● **TASK ITEM**: The whole listing, except its pictures, is to be repeated exactly.

- Opening Delimiter -

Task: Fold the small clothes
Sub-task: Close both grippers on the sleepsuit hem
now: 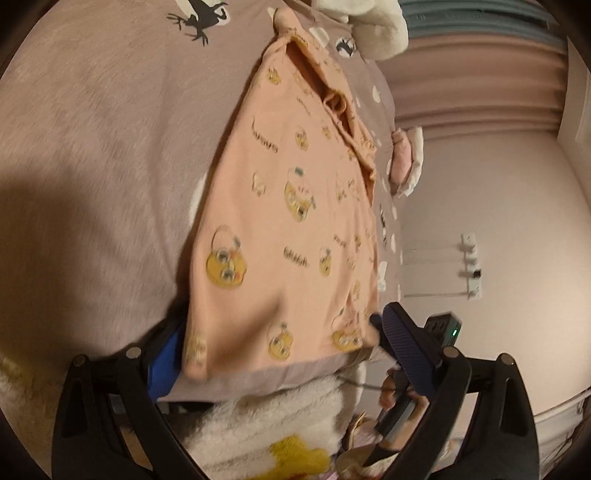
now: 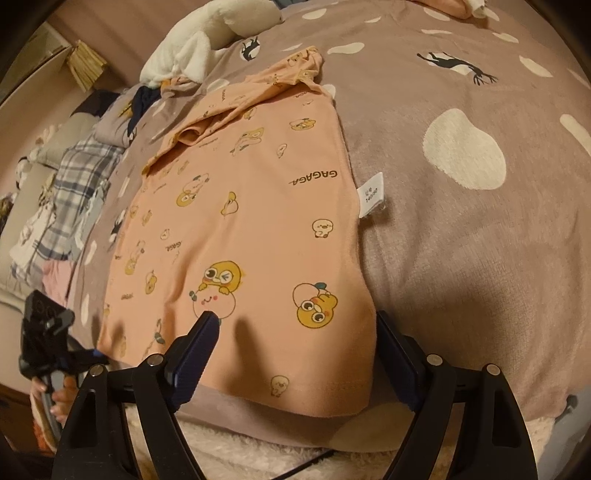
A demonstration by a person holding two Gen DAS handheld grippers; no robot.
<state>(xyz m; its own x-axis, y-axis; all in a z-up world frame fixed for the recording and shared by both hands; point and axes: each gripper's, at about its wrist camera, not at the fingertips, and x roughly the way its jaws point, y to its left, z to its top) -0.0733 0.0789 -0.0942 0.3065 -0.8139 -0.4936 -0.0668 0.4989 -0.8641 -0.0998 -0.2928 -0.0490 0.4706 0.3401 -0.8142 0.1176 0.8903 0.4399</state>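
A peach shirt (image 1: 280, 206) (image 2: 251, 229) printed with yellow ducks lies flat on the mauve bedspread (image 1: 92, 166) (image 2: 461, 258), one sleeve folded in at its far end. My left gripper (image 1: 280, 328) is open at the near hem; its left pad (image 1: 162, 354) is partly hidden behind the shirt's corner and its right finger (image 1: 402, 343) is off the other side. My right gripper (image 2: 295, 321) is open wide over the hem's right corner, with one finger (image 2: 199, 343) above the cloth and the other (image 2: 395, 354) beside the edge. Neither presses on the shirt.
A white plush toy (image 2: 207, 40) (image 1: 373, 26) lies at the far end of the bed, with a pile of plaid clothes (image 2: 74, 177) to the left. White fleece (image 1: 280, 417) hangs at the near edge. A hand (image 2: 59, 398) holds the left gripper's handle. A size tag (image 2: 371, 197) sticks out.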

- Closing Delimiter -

● **RESULT**:
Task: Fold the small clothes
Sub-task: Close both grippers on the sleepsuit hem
now: 
now: 
A demonstration by a person holding two Gen DAS handheld grippers; no robot.
<state>(xyz m; its own x-axis, y-axis; all in a z-up world frame fixed for the recording and shared by both hands; point and axes: each gripper's, at about its wrist camera, not at the fingertips, and x roughly the way its jaws point, y to its left, z to its top) -0.0733 0.0789 -0.0942 0.3065 -0.8139 -0.4936 -0.0668 0.4989 -0.8641 -0.0998 -0.2928 -0.0490 0.4706 0.3401 -0.8142 0.1176 0.8903 0.4399</state>
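A peach shirt (image 1: 280, 206) (image 2: 251, 229) printed with yellow ducks lies flat on the mauve bedspread (image 1: 92, 166) (image 2: 461, 258), one sleeve folded in at its far end. My left gripper (image 1: 280, 328) is open at the near hem; its left pad (image 1: 162, 354) is partly hidden behind the shirt's corner and its right finger (image 1: 402, 343) is off the other side. My right gripper (image 2: 295, 321) is open wide over the hem's right corner, with one finger (image 2: 199, 343) above the cloth and the other (image 2: 395, 354) beside the edge. Neither presses on the shirt.
A white plush toy (image 2: 207, 40) (image 1: 373, 26) lies at the far end of the bed, with a pile of plaid clothes (image 2: 74, 177) to the left. White fleece (image 1: 280, 417) hangs at the near edge. A hand (image 2: 59, 398) holds the left gripper's handle. A size tag (image 2: 371, 197) sticks out.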

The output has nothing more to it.